■ **DIRECTIONS FOR THIS TASK**
Beneath this line are the data; copy exactly the part of them that opens with the line containing "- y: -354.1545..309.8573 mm" and closes with the line containing "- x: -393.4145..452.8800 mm", and only that part.

[Data extracted from a collection]
____________

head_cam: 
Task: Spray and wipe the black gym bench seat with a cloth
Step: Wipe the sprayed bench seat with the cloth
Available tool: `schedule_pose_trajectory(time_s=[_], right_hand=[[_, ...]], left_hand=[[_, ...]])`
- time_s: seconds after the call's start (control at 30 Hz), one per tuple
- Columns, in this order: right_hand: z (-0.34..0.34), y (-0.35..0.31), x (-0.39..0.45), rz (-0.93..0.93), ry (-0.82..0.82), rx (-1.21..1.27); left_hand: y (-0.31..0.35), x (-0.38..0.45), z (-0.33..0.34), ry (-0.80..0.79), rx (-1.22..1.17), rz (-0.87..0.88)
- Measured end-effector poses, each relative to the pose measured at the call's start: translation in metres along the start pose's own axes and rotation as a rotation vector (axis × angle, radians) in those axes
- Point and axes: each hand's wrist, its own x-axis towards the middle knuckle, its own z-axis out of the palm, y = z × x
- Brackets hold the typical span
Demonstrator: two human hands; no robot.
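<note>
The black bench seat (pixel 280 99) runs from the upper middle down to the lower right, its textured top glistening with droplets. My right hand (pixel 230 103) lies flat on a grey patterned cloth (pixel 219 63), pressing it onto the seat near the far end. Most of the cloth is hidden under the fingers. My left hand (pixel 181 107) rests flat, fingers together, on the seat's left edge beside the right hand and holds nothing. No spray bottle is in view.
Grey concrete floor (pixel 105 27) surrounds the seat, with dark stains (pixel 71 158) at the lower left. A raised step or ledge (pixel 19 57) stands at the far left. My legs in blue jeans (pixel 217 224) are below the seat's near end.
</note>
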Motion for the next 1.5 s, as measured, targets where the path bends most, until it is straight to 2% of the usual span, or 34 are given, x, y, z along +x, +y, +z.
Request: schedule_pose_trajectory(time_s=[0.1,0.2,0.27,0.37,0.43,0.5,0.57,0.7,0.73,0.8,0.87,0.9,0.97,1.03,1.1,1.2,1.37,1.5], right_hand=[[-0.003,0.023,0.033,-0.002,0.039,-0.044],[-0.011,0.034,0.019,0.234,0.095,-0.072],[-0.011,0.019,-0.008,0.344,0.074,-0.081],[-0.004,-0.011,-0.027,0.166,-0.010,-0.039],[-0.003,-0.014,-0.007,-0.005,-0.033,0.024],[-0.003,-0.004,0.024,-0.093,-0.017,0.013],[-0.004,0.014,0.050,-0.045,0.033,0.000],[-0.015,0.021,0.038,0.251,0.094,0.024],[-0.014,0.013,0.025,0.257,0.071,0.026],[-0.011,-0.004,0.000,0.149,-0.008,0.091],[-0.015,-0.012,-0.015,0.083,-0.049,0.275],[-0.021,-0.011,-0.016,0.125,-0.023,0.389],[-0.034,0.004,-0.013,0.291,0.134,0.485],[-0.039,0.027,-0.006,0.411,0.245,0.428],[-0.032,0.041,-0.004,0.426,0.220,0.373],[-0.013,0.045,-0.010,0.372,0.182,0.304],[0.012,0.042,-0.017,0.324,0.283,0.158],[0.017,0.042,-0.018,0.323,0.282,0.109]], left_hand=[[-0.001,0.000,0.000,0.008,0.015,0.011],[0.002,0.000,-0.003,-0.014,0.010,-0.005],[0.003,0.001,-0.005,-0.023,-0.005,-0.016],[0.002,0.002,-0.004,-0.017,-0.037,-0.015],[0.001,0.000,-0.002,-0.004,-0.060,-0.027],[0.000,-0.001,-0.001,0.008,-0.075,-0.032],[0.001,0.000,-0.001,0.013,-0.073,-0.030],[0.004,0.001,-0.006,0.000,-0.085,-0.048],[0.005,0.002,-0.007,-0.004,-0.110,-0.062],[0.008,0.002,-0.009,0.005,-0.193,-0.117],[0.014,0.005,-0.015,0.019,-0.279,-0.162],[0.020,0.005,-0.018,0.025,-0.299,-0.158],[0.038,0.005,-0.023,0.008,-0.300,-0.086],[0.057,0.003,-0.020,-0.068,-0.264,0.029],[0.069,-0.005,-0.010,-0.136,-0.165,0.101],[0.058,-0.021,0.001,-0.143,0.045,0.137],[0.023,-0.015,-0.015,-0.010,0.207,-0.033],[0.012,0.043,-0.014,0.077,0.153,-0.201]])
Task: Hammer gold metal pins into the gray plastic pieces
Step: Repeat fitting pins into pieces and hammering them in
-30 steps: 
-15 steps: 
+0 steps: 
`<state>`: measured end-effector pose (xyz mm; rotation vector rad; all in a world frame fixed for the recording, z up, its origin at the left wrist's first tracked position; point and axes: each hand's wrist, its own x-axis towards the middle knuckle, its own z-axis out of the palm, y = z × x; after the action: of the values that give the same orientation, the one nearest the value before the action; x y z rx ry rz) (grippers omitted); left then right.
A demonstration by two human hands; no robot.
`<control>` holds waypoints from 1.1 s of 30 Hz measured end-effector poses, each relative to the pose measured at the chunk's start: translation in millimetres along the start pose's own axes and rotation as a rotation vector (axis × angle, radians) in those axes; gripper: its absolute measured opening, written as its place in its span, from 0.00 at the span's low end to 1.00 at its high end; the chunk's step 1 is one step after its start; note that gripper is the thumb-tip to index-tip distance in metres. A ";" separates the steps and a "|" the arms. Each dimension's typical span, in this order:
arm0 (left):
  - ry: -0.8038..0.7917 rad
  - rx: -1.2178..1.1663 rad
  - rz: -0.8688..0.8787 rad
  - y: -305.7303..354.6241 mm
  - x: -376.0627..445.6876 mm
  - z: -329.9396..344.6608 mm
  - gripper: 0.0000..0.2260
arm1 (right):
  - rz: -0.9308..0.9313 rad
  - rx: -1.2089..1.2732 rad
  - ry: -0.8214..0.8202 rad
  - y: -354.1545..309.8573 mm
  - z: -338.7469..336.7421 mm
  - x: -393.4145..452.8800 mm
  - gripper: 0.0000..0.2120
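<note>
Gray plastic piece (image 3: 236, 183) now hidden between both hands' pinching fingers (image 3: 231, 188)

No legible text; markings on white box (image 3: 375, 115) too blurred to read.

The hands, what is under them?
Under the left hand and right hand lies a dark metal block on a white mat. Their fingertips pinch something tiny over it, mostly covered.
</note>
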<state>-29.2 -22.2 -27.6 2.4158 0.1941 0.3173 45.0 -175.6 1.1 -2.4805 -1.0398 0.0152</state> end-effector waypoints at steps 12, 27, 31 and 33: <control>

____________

■ **TASK OUTPUT**
  - y: -354.1545..309.8573 mm
  - z: -338.7469..336.7421 mm
  - x: -393.4145..452.8800 mm

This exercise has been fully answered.